**What the exercise asks:**
A verbatim copy of the entries is the required answer.

(Collection entries)
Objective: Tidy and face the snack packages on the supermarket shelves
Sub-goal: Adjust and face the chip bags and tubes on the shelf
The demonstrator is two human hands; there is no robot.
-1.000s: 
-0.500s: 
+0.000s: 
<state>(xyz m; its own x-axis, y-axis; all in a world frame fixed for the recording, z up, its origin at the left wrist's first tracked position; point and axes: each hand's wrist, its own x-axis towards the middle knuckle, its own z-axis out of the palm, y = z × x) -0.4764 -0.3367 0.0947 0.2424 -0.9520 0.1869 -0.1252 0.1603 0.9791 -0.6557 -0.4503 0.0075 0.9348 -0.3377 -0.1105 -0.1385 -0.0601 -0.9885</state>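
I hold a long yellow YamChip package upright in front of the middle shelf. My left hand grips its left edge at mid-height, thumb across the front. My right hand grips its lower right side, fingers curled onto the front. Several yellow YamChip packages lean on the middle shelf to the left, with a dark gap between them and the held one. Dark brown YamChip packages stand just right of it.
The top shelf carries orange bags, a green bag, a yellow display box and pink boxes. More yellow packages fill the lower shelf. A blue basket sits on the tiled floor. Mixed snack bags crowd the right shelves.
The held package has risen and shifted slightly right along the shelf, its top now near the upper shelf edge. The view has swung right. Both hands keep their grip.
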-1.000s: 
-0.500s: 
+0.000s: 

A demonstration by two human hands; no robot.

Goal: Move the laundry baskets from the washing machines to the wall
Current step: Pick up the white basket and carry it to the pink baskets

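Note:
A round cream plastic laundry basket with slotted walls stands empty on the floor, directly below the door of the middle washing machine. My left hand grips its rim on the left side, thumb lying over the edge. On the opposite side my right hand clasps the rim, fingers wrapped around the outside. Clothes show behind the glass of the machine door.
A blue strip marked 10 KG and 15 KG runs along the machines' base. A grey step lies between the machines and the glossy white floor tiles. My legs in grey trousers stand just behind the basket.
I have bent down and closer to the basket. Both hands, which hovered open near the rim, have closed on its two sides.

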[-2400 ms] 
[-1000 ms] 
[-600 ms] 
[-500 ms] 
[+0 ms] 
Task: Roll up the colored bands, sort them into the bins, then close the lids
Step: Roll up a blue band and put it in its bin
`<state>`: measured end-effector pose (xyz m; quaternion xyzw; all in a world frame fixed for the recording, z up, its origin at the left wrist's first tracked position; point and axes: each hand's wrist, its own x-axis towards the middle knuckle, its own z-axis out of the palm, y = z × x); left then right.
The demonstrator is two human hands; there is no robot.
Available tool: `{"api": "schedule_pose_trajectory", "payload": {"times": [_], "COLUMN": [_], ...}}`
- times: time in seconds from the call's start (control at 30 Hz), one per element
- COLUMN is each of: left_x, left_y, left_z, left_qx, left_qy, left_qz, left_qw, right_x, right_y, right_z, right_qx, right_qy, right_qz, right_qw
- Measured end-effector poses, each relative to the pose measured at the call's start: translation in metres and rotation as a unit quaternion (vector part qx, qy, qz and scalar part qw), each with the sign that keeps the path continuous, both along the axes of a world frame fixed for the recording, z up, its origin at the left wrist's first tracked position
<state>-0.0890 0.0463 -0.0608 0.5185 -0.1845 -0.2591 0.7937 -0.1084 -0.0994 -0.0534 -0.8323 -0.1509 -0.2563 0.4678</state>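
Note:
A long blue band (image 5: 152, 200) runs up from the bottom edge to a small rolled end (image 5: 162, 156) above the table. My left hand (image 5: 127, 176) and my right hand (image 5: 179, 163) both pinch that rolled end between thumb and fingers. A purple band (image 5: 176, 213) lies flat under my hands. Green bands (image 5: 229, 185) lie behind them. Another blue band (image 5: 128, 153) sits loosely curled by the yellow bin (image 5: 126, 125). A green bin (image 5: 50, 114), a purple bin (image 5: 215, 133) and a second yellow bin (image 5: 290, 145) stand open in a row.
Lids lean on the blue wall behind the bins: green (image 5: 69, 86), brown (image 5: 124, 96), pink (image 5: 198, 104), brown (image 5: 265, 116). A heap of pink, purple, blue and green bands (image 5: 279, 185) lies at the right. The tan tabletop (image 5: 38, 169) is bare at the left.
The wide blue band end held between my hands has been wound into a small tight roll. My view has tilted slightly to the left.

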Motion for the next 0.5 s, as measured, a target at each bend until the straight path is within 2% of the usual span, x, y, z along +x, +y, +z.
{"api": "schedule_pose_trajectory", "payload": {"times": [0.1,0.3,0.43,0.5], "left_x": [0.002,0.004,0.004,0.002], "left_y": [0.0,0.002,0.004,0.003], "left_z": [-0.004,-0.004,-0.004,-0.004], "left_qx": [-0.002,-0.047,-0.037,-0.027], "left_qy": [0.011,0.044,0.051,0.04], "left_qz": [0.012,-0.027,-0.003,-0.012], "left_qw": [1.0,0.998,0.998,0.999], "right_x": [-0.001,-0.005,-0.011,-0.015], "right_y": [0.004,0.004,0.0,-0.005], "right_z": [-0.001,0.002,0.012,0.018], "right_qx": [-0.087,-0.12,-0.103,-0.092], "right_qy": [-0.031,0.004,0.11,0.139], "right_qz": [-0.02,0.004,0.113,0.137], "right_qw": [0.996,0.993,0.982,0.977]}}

**Answer section:**
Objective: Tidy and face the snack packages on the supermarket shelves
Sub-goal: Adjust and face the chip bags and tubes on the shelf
The demonstrator is two human hands; there is no robot.
-1.000s: 
-0.500s: 
+0.000s: 
<state>(xyz m; its own x-axis, y-axis; all in a world frame fixed for the recording, z up, its origin at the left wrist's first tracked position; point and axes: each hand's wrist, its own x-axis towards the middle knuckle, its own z-axis out of the palm, y = z × x) -0.4764 -0.3367 0.0947 0.2424 -0.9520 0.1869 -0.1252 0.1603 0.9791 -0.6557 -0.4503 0.0075 0.9348 -0.3377 -0.1105 -0.1385 -0.0601 -0.9885</state>
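I hold a long yellow YamChip package upright in front of the middle shelf. My left hand grips its left edge at mid-height, thumb across the front. My right hand grips its lower right side, fingers curled onto the front. Several yellow YamChip packages lean on the middle shelf to the left, with a dark gap between them and the held one. Dark brown YamChip packages stand just right of it.
The top shelf carries orange bags, a green bag, a yellow display box and pink boxes. More yellow packages fill the lower shelf. A blue basket sits on the tiled floor. Mixed snack bags crowd the right shelves.
The held package has risen and shifted slightly right along the shelf, its top now near the upper shelf edge. The view has swung right. Both hands keep their grip.
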-1.000s: 
-0.500s: 
+0.000s: 

A demonstration by two human hands; no robot.

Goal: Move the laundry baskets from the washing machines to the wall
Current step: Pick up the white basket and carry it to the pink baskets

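Note:
A round cream plastic laundry basket with slotted walls stands empty on the floor, directly below the door of the middle washing machine. My left hand grips its rim on the left side, thumb lying over the edge. On the opposite side my right hand clasps the rim, fingers wrapped around the outside. Clothes show behind the glass of the machine door.
A blue strip marked 10 KG and 15 KG runs along the machines' base. A grey step lies between the machines and the glossy white floor tiles. My legs in grey trousers stand just behind the basket.
I have bent down and closer to the basket. Both hands, which hovered open near the rim, have closed on its two sides.
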
[-2400 ms] 
[-1000 ms] 
[-600 ms] 
[-500 ms] 
[+0 ms] 
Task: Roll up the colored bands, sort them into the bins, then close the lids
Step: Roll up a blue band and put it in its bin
`<state>`: measured end-effector pose (xyz m; quaternion xyzw; all in a world frame fixed for the recording, z up, its origin at the left wrist's first tracked position; point and axes: each hand's wrist, its own x-axis towards the middle knuckle, its own z-axis out of the palm, y = z × x); left then right.
The demonstrator is two human hands; there is no robot.
Available tool: `{"api": "schedule_pose_trajectory", "payload": {"times": [_], "COLUMN": [_], ...}}`
- times: time in seconds from the call's start (control at 30 Hz), one per element
- COLUMN is each of: left_x, left_y, left_z, left_qx, left_qy, left_qz, left_qw, right_x, right_y, right_z, right_qx, right_qy, right_qz, right_qw
- Measured end-effector poses, each relative to the pose measured at the call's start: translation in metres and rotation as a unit quaternion (vector part qx, qy, qz and scalar part qw), each with the sign that keeps the path continuous, both along the axes of a world frame fixed for the recording, z up, its origin at the left wrist's first tracked position
<state>-0.0890 0.0463 -0.0608 0.5185 -0.1845 -0.2591 0.7937 -0.1084 -0.0994 -0.0534 -0.8323 -0.1509 -0.2563 0.4678</state>
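Note:
A long blue band (image 5: 152, 200) runs up from the bottom edge to a small rolled end (image 5: 162, 156) above the table. My left hand (image 5: 127, 176) and my right hand (image 5: 179, 163) both pinch that rolled end between thumb and fingers. A purple band (image 5: 176, 213) lies flat under my hands. Green bands (image 5: 229, 185) lie behind them. Another blue band (image 5: 128, 153) sits loosely curled by the yellow bin (image 5: 126, 125). A green bin (image 5: 50, 114), a purple bin (image 5: 215, 133) and a second yellow bin (image 5: 290, 145) stand open in a row.
Lids lean on the blue wall behind the bins: green (image 5: 69, 86), brown (image 5: 124, 96), pink (image 5: 198, 104), brown (image 5: 265, 116). A heap of pink, purple, blue and green bands (image 5: 279, 185) lies at the right. The tan tabletop (image 5: 38, 169) is bare at the left.
The wide blue band end held between my hands has been wound into a small tight roll. My view has tilted slightly to the left.
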
Motion for the next 0.5 s, as measured, a target at each bend until the straight path is within 2% of the usual span, x, y, z along +x, +y, +z.
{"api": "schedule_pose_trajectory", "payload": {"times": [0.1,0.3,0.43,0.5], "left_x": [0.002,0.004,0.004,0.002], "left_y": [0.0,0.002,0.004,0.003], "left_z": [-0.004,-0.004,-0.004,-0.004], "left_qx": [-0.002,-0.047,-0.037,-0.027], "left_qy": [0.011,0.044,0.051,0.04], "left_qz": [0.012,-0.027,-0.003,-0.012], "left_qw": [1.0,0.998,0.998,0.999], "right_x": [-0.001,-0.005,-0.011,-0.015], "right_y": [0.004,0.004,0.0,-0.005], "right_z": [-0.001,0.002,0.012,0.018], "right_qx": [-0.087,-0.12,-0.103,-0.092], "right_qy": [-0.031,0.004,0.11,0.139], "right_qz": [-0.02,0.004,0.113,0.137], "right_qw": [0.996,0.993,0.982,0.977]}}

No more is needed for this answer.